La France enseigne sa langue à 10.000 boursiers brésiliens

Julien Helmlinger - 20.03.2014

Patrimoine et éducation - A l'international - Francophonie - Enseignement - Brésil


Ce mercredi, à la veille de la Journée mondiale de la francophonie, le gouvernement français a lancé depuis Brasilia son programme intitulé Français sans Frontière. Une entreprise qui s'inscrit dans un plus vaste projet brésilien, Sciences sans frontières, et se destine à enseigner la langue nationale à quelque 10.000 boursiers locaux qui se spécialiseront dans des universités internationales. Des cours par internet, adaptés aux débutants et offerts gratuitement.

 

 

 

 

Le ministre de l'Éducation brésilien, Henrique Paim, qui s'exprimait lors d'un événement à l'Ambassade de France, a déclaré : « Le Brésil s'est réveillé tard en matière d'éducation. Nous devons récupérer le temps perdu. Nous devons internationaliser de plus en plus nos universités », s'exprimant en présence de la ministre déléguée aux Français de l'étranger, Hélène Conway-Mouret.


Le projet Français sans frontières se traduira par des cours de langue pour débutants, qui seront enseignés par internet, et par le biais de l'Alliance française. Les 10.000 étudiants bénéficiaires, inscrits dans des universités internationales dans le cadre du programme lancé en 2011, Sciences sans Frontières, pourront les suivre gratuitement, précise l'AFP.

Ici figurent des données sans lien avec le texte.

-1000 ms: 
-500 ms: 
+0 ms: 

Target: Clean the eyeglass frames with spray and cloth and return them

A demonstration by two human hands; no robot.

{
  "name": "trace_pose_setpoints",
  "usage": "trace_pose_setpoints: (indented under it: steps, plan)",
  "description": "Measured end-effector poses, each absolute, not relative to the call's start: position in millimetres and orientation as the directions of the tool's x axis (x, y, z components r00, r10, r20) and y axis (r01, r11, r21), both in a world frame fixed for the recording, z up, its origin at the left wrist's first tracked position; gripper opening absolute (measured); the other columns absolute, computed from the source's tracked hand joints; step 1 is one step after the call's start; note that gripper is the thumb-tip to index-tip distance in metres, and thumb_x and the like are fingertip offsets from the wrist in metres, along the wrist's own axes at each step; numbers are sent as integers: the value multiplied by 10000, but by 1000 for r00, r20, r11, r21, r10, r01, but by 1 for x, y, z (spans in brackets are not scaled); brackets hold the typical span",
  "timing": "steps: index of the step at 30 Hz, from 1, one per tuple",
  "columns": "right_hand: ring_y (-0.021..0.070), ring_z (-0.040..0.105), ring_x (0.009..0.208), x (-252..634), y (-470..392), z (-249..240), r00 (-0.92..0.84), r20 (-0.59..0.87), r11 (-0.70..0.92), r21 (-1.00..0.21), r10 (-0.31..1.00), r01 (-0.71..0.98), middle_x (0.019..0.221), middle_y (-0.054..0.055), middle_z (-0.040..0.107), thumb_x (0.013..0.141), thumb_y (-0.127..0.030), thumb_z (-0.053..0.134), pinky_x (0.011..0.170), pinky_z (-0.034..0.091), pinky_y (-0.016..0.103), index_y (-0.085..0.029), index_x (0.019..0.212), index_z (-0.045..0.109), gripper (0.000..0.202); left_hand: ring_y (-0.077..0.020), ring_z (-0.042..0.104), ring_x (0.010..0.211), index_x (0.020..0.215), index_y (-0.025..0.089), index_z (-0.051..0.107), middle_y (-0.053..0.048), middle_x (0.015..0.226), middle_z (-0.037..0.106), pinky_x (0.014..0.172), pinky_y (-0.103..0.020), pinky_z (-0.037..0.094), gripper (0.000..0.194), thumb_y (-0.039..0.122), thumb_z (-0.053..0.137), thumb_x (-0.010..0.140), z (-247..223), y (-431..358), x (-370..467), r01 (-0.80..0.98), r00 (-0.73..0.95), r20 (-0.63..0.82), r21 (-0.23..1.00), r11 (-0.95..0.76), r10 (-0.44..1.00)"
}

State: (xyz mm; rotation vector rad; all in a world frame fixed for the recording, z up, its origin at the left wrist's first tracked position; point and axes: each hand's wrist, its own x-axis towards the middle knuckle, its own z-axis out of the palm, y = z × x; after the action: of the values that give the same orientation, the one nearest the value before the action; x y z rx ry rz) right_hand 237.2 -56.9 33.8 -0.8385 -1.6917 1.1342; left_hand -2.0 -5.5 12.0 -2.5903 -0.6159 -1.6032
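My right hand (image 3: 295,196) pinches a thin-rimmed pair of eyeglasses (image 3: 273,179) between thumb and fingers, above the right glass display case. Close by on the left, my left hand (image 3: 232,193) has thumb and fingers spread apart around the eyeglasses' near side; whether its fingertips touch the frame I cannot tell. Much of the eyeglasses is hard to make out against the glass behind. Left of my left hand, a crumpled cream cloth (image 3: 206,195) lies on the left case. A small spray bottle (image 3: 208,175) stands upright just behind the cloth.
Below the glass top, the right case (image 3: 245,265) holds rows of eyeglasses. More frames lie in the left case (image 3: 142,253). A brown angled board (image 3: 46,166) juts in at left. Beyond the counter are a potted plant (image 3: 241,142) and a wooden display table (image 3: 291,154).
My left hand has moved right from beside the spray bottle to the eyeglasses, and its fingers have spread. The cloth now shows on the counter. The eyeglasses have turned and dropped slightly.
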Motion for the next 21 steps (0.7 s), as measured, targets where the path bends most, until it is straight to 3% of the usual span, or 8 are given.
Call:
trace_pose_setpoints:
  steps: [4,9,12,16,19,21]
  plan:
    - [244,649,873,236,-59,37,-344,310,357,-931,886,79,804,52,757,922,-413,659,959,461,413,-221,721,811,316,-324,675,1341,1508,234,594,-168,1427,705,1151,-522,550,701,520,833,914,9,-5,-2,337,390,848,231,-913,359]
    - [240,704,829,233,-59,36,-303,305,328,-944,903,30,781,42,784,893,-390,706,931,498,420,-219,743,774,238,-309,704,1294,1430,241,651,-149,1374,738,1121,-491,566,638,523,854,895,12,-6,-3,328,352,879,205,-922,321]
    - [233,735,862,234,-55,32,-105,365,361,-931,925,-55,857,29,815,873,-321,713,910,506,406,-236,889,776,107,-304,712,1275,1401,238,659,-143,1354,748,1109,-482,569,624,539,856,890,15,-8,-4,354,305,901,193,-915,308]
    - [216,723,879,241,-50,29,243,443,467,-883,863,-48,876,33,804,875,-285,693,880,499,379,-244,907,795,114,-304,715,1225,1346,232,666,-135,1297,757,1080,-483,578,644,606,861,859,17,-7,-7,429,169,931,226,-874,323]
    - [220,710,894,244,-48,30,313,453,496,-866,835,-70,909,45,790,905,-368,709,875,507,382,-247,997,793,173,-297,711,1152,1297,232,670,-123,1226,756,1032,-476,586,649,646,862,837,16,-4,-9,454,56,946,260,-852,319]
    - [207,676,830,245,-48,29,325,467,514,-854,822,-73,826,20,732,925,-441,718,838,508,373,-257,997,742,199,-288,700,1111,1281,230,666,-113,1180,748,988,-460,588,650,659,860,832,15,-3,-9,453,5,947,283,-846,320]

Comme l'a expliqué Jean-Paul Lefèbre, délégué général de l'Alliance française au Brésil, par cette initiative le gouvernement brésilien entend bien inciter les jeunes boursiers « à faire des études et spécialisations à l'étranger ». C'est pourquoi depuis le lancement de Sciences sans frontière, le Brésil met en place divers accords pour enseigner des langues étrangères à ses étudiants.

 

Le programme Français sans Frontière en fait partie, et a été signé lors de la visite de François Hollande au Brésil au cours du mois de décembre dernier. Il constitue le second accord de ce type après Anglais sans Frontière, tandis que celui avec l'Espagne devrait suivre, selon le ministre brésilien.